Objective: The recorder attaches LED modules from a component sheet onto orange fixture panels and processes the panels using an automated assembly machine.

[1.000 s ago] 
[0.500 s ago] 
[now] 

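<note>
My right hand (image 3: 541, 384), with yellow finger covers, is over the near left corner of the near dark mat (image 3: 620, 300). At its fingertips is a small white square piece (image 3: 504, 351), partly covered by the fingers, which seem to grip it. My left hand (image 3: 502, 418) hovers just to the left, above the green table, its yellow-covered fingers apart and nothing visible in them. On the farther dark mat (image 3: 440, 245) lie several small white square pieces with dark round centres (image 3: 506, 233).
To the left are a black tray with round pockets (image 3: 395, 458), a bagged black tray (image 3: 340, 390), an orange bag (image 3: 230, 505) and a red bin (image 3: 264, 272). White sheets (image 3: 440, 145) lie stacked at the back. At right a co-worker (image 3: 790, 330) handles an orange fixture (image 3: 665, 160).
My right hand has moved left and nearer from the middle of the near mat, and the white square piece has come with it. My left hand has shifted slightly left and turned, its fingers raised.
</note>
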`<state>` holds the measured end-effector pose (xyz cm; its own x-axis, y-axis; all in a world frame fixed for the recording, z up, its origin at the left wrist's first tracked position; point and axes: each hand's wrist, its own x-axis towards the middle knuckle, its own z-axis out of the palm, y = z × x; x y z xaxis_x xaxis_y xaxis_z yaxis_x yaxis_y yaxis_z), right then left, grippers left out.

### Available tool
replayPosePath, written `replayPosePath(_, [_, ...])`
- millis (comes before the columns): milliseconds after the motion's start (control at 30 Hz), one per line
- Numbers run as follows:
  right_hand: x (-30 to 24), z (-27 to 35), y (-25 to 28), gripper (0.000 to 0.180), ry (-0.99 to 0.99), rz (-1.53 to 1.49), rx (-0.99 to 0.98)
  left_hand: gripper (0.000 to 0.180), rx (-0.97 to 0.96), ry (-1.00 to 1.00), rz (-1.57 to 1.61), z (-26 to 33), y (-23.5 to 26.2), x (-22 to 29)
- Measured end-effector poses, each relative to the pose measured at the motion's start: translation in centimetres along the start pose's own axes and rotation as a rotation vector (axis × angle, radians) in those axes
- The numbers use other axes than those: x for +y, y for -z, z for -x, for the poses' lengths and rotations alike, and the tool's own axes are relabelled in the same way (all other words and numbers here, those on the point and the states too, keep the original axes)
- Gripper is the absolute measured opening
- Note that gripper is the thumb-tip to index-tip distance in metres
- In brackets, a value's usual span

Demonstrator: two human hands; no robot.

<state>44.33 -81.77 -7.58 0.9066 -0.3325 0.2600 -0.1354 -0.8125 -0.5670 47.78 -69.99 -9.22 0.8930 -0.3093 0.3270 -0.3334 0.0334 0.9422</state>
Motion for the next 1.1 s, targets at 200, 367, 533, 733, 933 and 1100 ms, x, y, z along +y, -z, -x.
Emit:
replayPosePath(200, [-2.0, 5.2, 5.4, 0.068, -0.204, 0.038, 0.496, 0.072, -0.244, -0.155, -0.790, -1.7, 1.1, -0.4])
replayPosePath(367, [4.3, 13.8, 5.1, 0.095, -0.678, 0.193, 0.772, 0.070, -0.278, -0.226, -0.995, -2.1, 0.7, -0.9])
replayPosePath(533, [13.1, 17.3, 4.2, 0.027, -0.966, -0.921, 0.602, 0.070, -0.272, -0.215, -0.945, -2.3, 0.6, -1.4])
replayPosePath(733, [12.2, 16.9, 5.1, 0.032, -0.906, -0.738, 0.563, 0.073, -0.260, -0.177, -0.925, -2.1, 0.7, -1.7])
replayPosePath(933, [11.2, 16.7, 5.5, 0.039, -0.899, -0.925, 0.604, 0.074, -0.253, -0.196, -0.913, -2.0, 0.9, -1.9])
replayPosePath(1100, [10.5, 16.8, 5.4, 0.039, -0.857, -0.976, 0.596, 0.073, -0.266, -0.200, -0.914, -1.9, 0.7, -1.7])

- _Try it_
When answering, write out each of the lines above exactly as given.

- _Exercise output_
Objective: The recorder attaches LED modules from a component sheet onto orange fixture panels and processes the panels using an automated assembly machine.

[1.000 s ago] 
[0.500 s ago] 
[now] 

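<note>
My right hand (image 3: 541, 384), with yellow finger covers, is over the near left corner of the near dark mat (image 3: 620, 300). At its fingertips is a small white square piece (image 3: 504, 351), partly covered by the fingers, which seem to grip it. My left hand (image 3: 502, 418) hovers just to the left, above the green table, its yellow-covered fingers apart and nothing visible in them. On the farther dark mat (image 3: 440, 245) lie several small white square pieces with dark round centres (image 3: 506, 233).
To the left are a black tray with round pockets (image 3: 395, 458), a bagged black tray (image 3: 340, 390), an orange bag (image 3: 230, 505) and a red bin (image 3: 264, 272). White sheets (image 3: 440, 145) lie stacked at the back. At right a co-worker (image 3: 790, 330) handles an orange fixture (image 3: 665, 160).
My right hand has moved left and nearer from the middle of the near mat, and the white square piece has come with it. My left hand has shifted slightly left and turned, its fingers raised.
</note>
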`<state>` holds the measured end-effector pose (xyz cm; its own x-axis, y-axis; all in a world frame fixed for the recording, z up, its origin at the left wrist's first tracked position; point and axes: each hand's wrist, its own x-axis towards the middle knuckle, its own z-axis out of the palm, y = z × x; x y z xaxis_x xaxis_y xaxis_z yaxis_x yaxis_y yaxis_z), right then left, grippers left out.

### Available tool
replayPosePath, written `replayPosePath(_, [_, ...])`
- millis (comes before the columns): milliseconds after the motion's start (control at 30 Hz), one per line
- Numbers run as follows:
  right_hand: x (-30 to 24), z (-27 to 35), y (-25 to 28), gripper (0.000 to 0.180), ry (-0.99 to 0.99), rz (-1.53 to 1.49), rx (-0.99 to 0.98)
  left_hand: gripper (0.000 to 0.180), rx (-0.97 to 0.96), ry (-1.00 to 1.00), rz (-1.57 to 1.61), z (-26 to 33), y (-23.5 to 26.2), x (-22 to 29)
- Measured end-effector poses, each relative to the pose measured at the motion's start: translation in centimetres along the start pose's own axes and rotation as a rotation vector (axis × angle, radians) in those axes
- The numbers use other axes than those: x for +y, y for -z, z for -x, for the poses' lengths and rotations alike, and the tool's own axes are relabelled in the same way (all other words and numbers here, those on the point and the states too, keep the original axes)
- Gripper is the absolute measured opening
- Note that gripper is the thumb-tip to index-tip distance in metres
- In brackets, a value's usual span

Demonstrator: two human hands; no robot.

<state>44.33 -81.77 -7.58 0.9066 -0.3325 0.2600 -0.1354 -0.8125 -0.5670 47.78 -69.99 -9.22 0.8930 -0.3093 0.3270 -0.3334 0.0334 0.9422</state>
Motion for the next 1.1 s, targets at 200, 367, 533, 733, 933 and 1100 ms, x, y, z along +y, -z, -x.
Emit:
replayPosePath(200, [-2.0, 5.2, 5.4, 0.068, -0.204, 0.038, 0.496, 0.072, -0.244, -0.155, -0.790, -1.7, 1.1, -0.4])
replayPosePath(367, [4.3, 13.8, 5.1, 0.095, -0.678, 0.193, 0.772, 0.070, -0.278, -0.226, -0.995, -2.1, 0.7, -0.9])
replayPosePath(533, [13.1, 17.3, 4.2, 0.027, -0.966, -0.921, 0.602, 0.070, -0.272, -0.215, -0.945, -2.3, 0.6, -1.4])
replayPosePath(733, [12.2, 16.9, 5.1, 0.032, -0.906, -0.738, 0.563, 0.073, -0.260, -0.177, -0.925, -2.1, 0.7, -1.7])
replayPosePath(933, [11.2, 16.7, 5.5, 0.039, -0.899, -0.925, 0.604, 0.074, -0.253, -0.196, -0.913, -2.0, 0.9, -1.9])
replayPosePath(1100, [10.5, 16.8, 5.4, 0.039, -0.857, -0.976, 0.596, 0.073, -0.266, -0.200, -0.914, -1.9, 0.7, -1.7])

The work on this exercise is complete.